__YOUR ASSIGNMENT__.
Filter the material below so that only lines containing "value" remain.

******

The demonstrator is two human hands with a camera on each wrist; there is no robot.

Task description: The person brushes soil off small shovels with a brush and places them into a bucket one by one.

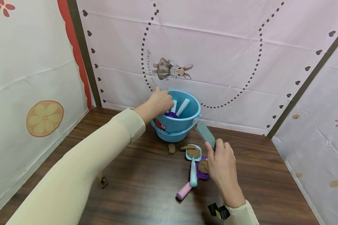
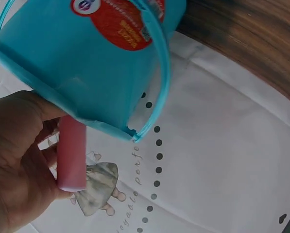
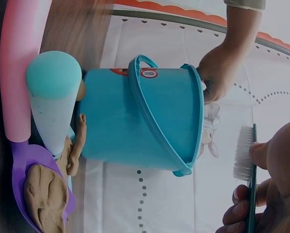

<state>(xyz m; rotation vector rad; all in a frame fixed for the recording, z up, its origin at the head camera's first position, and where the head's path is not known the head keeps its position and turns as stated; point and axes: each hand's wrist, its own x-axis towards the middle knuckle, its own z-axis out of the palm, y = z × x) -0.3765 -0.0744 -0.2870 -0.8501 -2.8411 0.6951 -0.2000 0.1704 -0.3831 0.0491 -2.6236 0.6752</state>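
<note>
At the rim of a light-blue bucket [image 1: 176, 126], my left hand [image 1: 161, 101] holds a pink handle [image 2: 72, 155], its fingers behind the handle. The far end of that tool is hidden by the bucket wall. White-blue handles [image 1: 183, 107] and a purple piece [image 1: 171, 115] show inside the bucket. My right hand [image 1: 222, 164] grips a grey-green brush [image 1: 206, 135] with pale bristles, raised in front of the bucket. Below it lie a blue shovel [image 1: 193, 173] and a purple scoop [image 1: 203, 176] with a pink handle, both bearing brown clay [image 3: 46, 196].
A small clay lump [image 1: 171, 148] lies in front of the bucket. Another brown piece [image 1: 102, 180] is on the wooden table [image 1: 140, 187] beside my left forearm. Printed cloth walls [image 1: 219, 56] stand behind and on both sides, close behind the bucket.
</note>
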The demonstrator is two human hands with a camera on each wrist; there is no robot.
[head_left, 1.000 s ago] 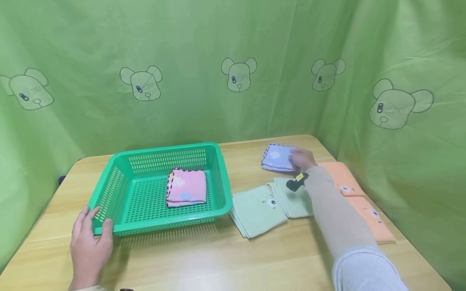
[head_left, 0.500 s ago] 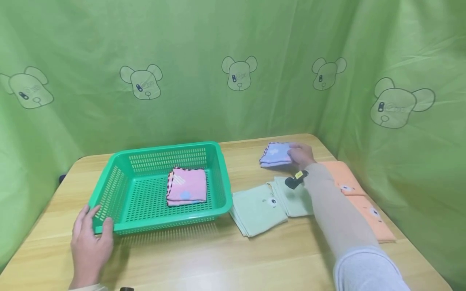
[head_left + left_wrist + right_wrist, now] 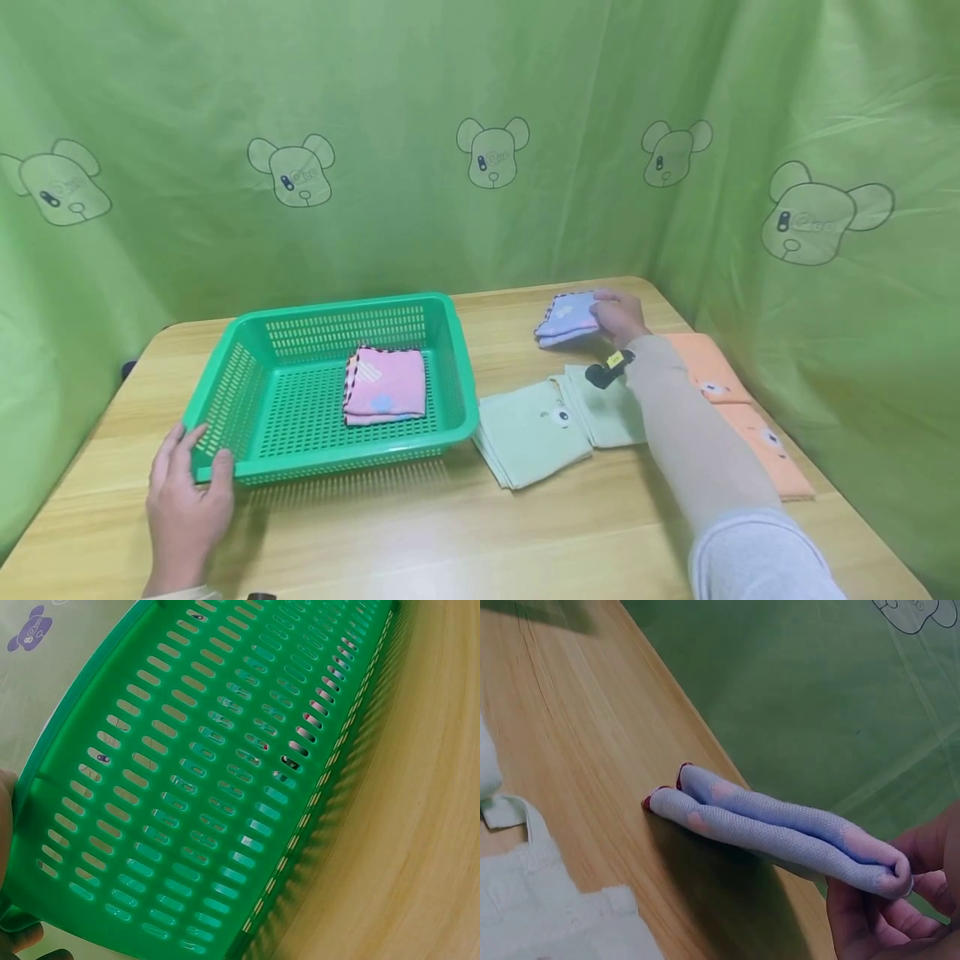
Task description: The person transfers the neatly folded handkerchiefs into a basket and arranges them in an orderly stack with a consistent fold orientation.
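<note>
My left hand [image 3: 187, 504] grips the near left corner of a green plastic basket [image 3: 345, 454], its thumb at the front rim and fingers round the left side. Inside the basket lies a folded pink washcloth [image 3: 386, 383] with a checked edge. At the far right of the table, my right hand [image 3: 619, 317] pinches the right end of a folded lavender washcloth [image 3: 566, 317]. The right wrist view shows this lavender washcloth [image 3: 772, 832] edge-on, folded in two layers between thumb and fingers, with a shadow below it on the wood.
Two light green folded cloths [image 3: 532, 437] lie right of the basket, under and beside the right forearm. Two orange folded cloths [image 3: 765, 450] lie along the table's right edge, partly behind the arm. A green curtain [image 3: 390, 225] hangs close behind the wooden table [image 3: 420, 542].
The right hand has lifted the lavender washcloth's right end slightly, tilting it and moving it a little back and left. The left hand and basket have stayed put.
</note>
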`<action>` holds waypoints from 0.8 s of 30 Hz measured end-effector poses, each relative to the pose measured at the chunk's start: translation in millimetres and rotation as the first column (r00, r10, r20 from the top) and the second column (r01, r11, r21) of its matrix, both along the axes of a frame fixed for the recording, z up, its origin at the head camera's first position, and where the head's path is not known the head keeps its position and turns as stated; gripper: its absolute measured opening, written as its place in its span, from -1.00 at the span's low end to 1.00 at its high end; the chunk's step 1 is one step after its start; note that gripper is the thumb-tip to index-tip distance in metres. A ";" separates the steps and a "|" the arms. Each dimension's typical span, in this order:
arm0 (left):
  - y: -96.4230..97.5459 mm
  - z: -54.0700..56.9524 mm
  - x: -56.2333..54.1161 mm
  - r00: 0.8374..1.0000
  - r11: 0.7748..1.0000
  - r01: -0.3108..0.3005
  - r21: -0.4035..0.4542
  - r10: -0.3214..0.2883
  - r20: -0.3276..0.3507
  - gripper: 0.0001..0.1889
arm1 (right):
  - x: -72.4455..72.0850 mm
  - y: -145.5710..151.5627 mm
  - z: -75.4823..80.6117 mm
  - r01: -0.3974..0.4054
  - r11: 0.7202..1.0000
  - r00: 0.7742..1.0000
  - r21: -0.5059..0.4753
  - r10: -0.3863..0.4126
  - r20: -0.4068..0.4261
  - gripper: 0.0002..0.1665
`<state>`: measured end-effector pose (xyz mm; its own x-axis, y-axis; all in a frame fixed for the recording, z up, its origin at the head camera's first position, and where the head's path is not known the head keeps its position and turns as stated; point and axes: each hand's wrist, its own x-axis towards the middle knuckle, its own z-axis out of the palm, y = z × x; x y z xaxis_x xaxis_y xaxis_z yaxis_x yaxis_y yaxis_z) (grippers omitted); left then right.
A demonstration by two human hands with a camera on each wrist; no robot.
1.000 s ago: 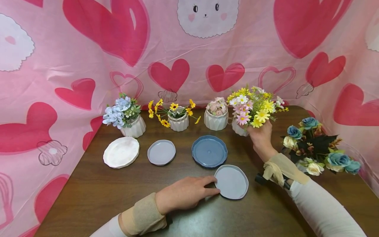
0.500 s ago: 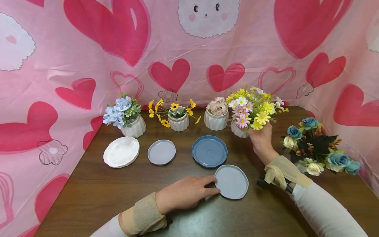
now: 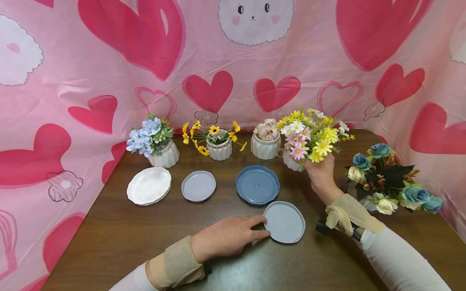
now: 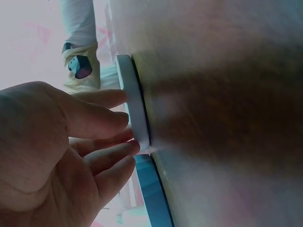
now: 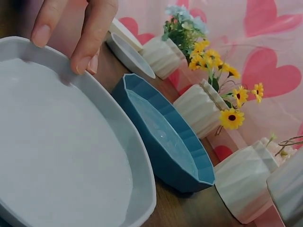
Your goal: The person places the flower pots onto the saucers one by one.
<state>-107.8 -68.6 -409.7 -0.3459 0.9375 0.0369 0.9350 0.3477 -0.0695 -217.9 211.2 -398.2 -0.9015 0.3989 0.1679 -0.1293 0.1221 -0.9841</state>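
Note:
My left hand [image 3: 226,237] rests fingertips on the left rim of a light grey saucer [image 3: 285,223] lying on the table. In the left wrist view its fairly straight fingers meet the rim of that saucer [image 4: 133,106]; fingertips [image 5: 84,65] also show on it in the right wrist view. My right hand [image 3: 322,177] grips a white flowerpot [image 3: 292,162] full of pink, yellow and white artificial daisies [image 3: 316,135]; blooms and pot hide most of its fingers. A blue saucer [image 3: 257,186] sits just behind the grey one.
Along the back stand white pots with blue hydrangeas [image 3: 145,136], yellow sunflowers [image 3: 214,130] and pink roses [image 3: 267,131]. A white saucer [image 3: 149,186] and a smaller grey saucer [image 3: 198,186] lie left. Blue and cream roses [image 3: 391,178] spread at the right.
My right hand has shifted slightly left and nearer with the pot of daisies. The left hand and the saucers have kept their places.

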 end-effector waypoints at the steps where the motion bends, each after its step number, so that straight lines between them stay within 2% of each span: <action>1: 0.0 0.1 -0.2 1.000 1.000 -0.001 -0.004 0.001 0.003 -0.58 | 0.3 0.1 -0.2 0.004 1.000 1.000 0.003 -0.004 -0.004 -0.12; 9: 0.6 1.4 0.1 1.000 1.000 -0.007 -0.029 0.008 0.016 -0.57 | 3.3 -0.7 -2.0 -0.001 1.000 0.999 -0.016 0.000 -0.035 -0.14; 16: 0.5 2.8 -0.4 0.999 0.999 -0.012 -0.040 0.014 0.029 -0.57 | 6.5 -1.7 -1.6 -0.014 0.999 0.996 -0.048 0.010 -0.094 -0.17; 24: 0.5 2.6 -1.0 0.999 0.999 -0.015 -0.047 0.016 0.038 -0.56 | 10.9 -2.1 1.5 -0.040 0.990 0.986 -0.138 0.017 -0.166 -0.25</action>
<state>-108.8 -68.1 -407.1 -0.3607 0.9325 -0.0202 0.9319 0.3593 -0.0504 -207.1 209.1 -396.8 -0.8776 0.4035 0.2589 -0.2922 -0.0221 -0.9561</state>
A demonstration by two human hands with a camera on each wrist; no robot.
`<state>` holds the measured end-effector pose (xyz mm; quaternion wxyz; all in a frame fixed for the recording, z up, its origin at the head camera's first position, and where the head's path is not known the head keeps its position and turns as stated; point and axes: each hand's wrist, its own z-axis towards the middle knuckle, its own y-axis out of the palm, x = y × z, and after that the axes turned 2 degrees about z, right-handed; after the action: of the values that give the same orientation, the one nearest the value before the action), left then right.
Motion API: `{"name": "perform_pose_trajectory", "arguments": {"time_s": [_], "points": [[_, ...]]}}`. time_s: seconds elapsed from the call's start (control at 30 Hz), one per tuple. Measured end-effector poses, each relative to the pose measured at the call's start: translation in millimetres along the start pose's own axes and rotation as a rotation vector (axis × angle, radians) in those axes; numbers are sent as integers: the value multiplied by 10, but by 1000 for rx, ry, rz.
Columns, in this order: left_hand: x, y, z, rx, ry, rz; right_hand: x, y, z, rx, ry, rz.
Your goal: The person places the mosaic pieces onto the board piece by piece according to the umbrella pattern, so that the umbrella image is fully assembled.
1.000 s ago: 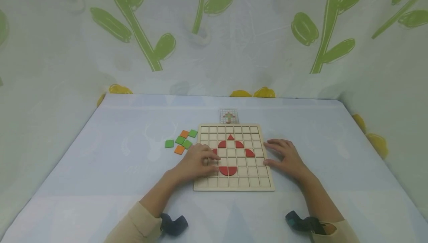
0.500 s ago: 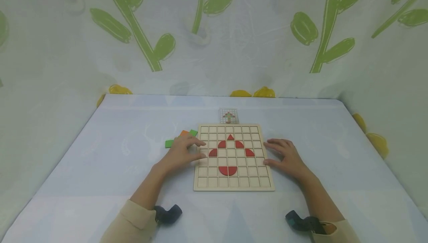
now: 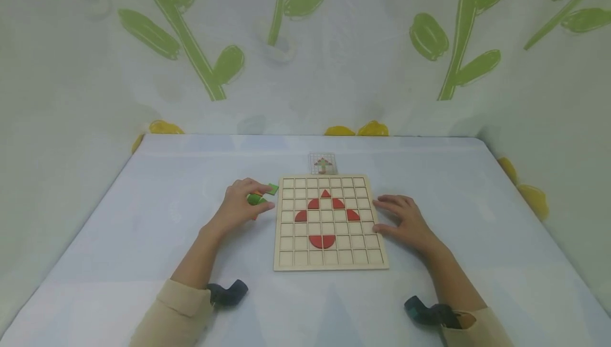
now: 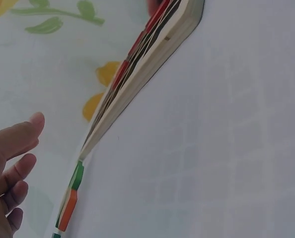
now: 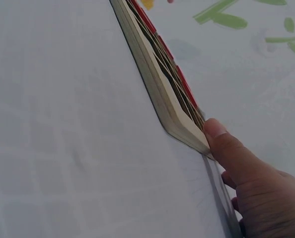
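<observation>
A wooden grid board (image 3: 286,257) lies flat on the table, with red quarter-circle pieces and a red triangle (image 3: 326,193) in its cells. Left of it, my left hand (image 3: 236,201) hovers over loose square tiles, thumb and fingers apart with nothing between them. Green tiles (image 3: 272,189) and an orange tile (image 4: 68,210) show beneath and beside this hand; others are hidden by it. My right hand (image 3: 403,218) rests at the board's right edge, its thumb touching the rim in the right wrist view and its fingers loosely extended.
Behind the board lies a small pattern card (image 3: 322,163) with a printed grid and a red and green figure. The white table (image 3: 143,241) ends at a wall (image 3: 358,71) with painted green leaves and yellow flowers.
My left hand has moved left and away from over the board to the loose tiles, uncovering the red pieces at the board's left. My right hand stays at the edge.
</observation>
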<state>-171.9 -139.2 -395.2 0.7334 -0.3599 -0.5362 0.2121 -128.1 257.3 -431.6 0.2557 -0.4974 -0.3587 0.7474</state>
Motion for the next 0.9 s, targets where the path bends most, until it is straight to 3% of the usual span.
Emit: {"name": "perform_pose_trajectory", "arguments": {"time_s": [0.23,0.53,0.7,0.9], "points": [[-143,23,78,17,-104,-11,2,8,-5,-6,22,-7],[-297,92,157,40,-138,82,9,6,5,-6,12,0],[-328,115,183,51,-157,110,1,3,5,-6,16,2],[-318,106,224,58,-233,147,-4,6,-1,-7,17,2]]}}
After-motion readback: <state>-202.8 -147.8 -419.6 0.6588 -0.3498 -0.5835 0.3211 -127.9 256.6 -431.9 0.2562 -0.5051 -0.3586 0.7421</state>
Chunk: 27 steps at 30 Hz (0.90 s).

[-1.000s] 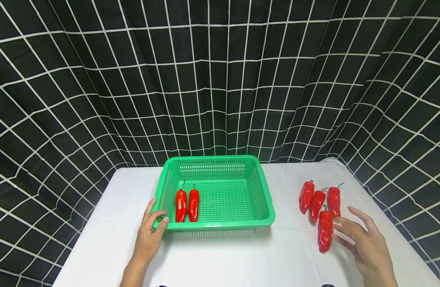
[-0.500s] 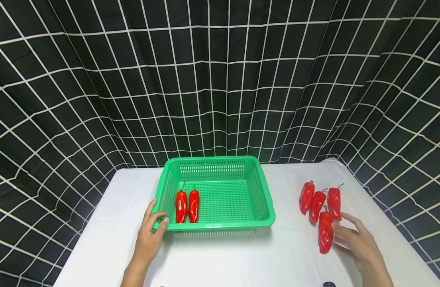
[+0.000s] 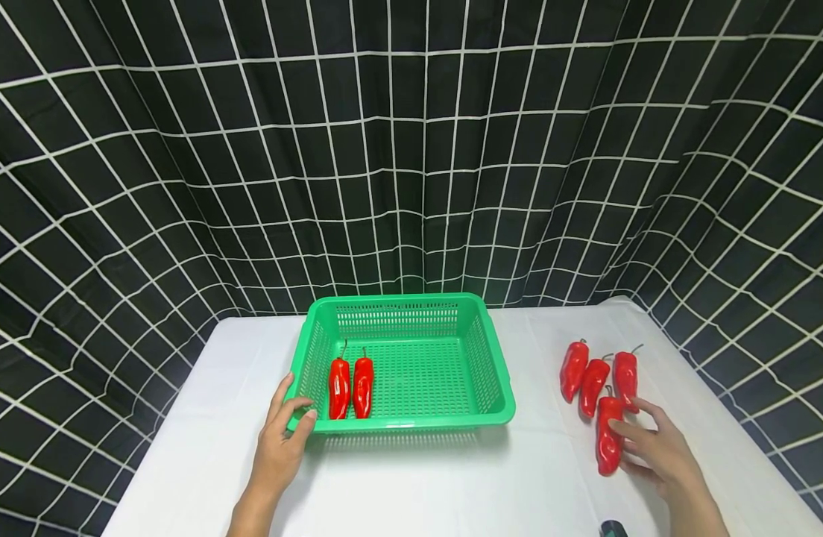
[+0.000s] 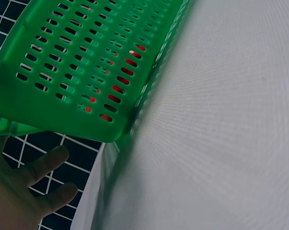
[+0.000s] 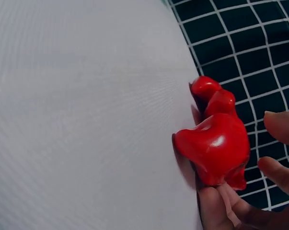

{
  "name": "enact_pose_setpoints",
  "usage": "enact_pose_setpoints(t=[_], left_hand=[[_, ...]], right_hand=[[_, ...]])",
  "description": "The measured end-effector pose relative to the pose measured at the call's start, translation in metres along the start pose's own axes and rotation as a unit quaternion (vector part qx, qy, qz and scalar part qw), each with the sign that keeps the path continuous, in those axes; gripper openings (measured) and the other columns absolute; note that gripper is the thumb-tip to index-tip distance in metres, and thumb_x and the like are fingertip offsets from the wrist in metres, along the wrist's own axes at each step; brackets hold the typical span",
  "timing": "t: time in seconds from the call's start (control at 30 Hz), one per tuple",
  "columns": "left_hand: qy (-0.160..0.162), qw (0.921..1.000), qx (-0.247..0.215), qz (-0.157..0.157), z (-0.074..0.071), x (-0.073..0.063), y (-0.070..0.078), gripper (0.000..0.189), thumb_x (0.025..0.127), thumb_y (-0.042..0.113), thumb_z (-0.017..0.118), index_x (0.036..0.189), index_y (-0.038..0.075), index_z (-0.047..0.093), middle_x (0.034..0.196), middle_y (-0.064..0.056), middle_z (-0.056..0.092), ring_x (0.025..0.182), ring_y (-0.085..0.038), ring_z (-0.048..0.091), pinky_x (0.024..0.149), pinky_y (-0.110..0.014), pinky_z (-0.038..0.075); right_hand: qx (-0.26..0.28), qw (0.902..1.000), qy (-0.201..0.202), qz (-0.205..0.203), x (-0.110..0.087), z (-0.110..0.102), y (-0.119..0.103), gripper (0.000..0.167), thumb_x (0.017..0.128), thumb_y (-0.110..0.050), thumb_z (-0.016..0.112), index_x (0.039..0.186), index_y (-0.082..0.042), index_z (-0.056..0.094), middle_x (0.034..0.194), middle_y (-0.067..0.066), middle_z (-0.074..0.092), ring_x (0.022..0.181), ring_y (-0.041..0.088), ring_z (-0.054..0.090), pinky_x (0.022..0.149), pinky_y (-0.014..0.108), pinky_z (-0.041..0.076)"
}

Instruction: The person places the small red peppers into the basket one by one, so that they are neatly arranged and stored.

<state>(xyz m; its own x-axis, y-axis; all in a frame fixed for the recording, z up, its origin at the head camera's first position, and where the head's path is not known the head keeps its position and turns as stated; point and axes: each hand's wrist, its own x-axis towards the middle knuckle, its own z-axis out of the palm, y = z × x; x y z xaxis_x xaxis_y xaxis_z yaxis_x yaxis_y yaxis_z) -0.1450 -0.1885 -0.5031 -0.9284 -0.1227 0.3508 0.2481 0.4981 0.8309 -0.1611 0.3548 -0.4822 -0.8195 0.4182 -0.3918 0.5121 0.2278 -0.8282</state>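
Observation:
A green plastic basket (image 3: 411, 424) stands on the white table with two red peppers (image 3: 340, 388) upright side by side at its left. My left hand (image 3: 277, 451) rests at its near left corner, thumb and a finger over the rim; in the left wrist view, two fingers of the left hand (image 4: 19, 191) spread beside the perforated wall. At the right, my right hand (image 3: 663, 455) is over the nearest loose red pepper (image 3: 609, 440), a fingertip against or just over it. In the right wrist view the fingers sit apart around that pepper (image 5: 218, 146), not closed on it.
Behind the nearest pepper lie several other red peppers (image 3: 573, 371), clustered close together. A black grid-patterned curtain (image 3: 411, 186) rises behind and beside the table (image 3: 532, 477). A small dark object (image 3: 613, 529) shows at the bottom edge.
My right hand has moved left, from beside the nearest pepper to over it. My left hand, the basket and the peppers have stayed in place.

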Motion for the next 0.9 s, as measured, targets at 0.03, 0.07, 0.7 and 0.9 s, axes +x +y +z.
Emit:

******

__ANSWER SPACE__.
`<state>` holds the measured end-effector pose (xyz mm; quaternion wxyz; all in a frame fixed for the recording, z up, its origin at the head camera's first position, and where the head's path is not known the head keeps its position and turns as stated; point and axes: each hand's wrist, its own z-axis towards the middle knuckle, its own y-axis out of the palm, x = y × z, and after that the axes turned 2 degrees about z, right-handed; after the action: of the values that give the same orientation, the one nearest the value before the action), left then right.
Motion API: `{"name": "perform_pose_trajectory", "arguments": {"time_s": [_], "points": [[_, ...]]}}`. time_s: seconds elapsed from the call's start (control at 30 Hz), one per tuple. Measured end-effector poses, each relative to the pose measured at the call's start: translation in millimetres along the start pose's own axes and rotation as a rotation vector (axis × angle, radians) in those axes; numbers are sent as integers: the value multiplied by 10, but by 1000 for rx, ry, rz.

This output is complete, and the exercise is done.